Evaluation of antimicrobial activity
The antibacterial study of Ag nano spheres was performed against the pure cultures of human pathogenic bacteria such as Bacillus subtilis, Escherichia coli, Staphylococcus aureus and Pseudomonas aeruginosa were isolated from clinical sample. It was confirmed by various biochemical tests. These were obtained from Microbiology Department, VHNSN College, Virudhunagar, India. Bacterial strains were cultured overnight at 37˚ C in Muller-Hinton broth for antimicrobial activity tests. Test strains were suspended in nutrient agar to give a final density of 5 X105 CFU/ml. The Minimum Inhibition Concentration (MIC) value was expressed as the lowest concentration inhibiting the bacterial growth. The method was recommended by the National committee for clinical Laboratory Standards (1). Nutrient agar (20 ml) was poured into each sterile Petri plates after inoculating culture (100 µl) of microorganisms and distributing medium in Petri plates homogenously. To make three wells on nutrient agar medium were added 25 µl and 50 µl of AFS sample. The plates were incubated at 37˚C for 24 h. Inhibition zones formed on the medium were evaluated in mm and the streptomycin antibiotic was used as the positive control.

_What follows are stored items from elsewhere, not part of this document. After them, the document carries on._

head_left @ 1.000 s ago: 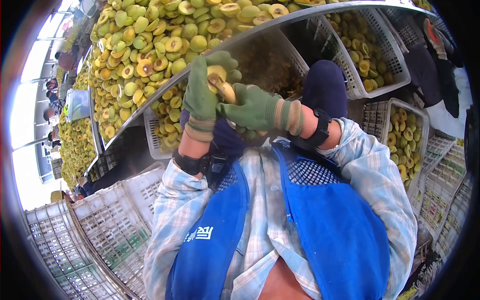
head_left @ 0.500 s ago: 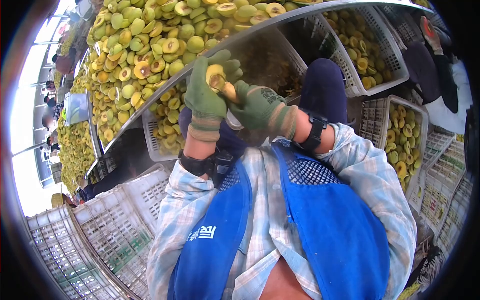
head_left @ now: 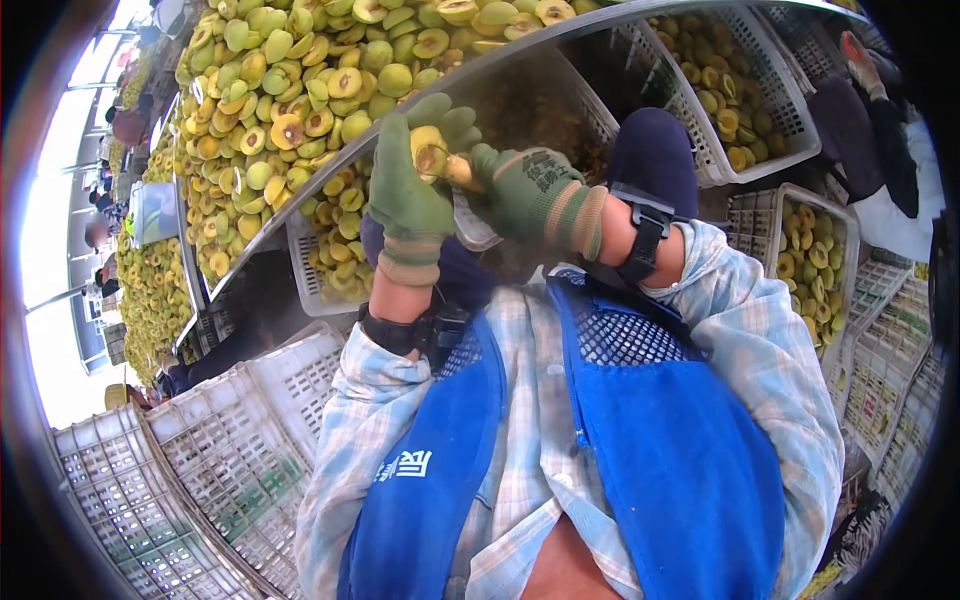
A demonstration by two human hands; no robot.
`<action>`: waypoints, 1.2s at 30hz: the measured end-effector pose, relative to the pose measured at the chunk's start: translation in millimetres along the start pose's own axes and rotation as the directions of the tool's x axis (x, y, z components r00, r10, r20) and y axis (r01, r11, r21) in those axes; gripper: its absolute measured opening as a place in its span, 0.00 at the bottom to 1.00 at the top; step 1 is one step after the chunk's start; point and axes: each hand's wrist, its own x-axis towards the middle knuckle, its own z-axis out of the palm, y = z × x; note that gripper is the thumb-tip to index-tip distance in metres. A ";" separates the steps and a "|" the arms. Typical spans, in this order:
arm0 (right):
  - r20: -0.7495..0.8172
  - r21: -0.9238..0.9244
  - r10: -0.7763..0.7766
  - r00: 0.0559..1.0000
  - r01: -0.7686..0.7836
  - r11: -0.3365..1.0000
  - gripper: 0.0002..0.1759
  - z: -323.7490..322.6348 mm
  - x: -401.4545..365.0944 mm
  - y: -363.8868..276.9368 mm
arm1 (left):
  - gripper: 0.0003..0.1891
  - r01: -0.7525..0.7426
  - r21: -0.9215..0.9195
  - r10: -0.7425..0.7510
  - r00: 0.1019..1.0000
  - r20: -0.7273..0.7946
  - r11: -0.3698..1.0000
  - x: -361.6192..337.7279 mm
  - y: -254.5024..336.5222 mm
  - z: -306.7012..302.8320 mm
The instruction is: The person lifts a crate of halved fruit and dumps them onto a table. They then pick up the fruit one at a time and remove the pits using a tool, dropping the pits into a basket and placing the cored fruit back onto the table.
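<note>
In the head view my left hand [head_left: 402, 190], in a green knitted glove, is closed around a yellow-green halved fruit [head_left: 427, 150], its cut face turned toward my other hand. My right hand [head_left: 525, 195], gloved alike, grips a short tool with a pale, wooden-looking handle [head_left: 462, 172]. That tool's end meets the fruit's brownish centre; its working tip is hidden. Both hands are above my lap, just on my side of the metal table edge [head_left: 345, 160]. Beyond that edge lies a large heap of halved fruit [head_left: 290, 100].
White plastic crates of fruit stand under the table edge [head_left: 307, 265], at upper right [head_left: 800, 150] and at right [head_left: 850, 235]. Stacked crates [head_left: 215, 425] fill the lower left, more [head_left: 885, 340] the right. Another person's gloved hand [head_left: 862, 62] shows at upper right.
My right hand has turned at the wrist, and its forearm has swung slightly right and down. The left hand still holds the fruit in nearly the same place.
</note>
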 end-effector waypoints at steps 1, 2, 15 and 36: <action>-0.048 0.011 -0.078 0.996 0.078 0.997 0.16 9.7 1.2 6.6 | 0.29 -0.015 -0.001 0.015 1.000 -0.014 1.000 0.1 -2.8 1.6; -0.097 0.019 -0.153 0.984 0.155 0.988 0.17 28.1 3.5 18.4 | 0.29 -0.029 -0.002 0.029 0.999 -0.028 1.000 -0.2 -6.6 2.6; 0.466 0.820 -0.106 0.878 -0.385 0.423 0.16 -0.9 -17.6 3.0 | 0.33 -0.005 0.048 0.003 0.999 0.034 0.999 2.8 4.0 1.0; 0.277 0.874 -0.397 0.875 -0.401 -0.273 0.14 25.2 -1.2 26.6 | 0.27 -0.082 -0.189 0.069 0.995 -0.076 0.979 29.3 -15.8 -5.3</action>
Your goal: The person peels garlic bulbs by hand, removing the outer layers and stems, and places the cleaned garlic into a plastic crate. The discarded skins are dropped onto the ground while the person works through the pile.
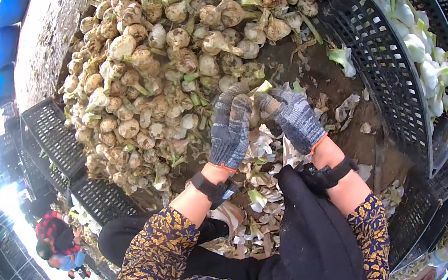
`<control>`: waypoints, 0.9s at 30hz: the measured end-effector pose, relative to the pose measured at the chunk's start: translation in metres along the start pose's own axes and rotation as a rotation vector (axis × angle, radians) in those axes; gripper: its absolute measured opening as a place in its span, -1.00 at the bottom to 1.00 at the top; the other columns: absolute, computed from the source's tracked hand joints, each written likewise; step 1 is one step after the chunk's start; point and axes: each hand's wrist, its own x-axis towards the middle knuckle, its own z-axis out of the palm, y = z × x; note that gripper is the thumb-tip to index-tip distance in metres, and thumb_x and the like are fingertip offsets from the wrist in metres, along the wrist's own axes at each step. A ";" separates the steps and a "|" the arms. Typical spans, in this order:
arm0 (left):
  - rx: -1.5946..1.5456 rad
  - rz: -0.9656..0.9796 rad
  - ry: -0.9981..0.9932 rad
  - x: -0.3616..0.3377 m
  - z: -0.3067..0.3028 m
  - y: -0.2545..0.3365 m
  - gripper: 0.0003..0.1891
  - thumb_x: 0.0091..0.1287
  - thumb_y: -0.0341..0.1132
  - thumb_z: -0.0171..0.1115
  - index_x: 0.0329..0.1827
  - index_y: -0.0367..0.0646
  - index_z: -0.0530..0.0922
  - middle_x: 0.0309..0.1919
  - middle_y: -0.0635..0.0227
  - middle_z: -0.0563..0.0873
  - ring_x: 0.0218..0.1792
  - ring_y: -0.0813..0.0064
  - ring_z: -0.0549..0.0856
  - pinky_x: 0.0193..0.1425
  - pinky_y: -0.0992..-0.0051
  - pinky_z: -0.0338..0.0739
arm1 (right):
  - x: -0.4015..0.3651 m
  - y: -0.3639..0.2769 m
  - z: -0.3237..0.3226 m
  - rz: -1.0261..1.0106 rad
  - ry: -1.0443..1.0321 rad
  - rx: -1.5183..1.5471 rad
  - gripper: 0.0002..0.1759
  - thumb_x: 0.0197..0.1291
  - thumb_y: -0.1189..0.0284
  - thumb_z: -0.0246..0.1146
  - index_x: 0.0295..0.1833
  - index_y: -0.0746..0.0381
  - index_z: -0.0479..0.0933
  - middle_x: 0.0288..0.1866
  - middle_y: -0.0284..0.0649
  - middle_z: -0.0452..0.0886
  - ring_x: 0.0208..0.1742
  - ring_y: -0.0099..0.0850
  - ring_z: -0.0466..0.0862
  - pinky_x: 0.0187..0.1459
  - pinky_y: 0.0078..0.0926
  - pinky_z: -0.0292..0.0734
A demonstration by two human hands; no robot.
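Observation:
Both my hands wear grey knit gloves and meet at the right edge of a large pile of soil-stained garlic bulbs [148,65]. My left hand [231,124] is closed, with its fingers pressed together around a garlic bulb. My right hand [295,117] is bent in from the right, its fingertips closed on the same bulb. Between the fingertips shows the pale cut stem of the garlic bulb [264,87]; the gloves hide most of the bulb. Below the hands, peeled skins [261,145] litter the ground.
At the upper right a black crate [385,65] holds clean white garlic [429,66]. One trimmed bulb [342,61] lies beside it. More black crates [57,132] stand at the left and lower right. Another person [58,237] is at the lower left.

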 end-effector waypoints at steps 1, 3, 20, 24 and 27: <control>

In vitro cytotoxicity studies
HELA cells were cultured in DMEM supplemented with 10% fetal bovine serum at 37 oC in a humidified incubator containing 5% CO2. To check the cytotoxicity by MTT assay, HELA cells were seeded separately in a 96 well plate at a density of 4×103 cells per well and were incubated in the media containing marine sponge and AFS at various concentrations (20, 40, 60, 80, 100, 120 and 140 μg.mL−1) for 24 h. Cytotoxicity was measured by MTT assay and the absorbance was read at 595 nm.
Morphological assessment
HELA cells were cultured with and without marine sponge and AFS at various concentrations (80, 100 and 120 μg.mL−1). For all untreated and treated HELA cells, the images were viewed at 24 h and the images were captured usinga phase contrast microscope.
Cellular uptake
BSA-FITC coated silver nanoparticles were prepared by 1 mL of the AgNPs mixed with 0.5 mL BSA-FITC (0.15 μmol) and 1 mL NaOH (0.1 M). The mixture was stirred for 3days and FITC-AgNPs were separated by dialysis method. HELA cells were grown in a 6-well plate and FITC-AgNPs of 1 to 4 µM was added to the cells and visualized under fluorescence microscope.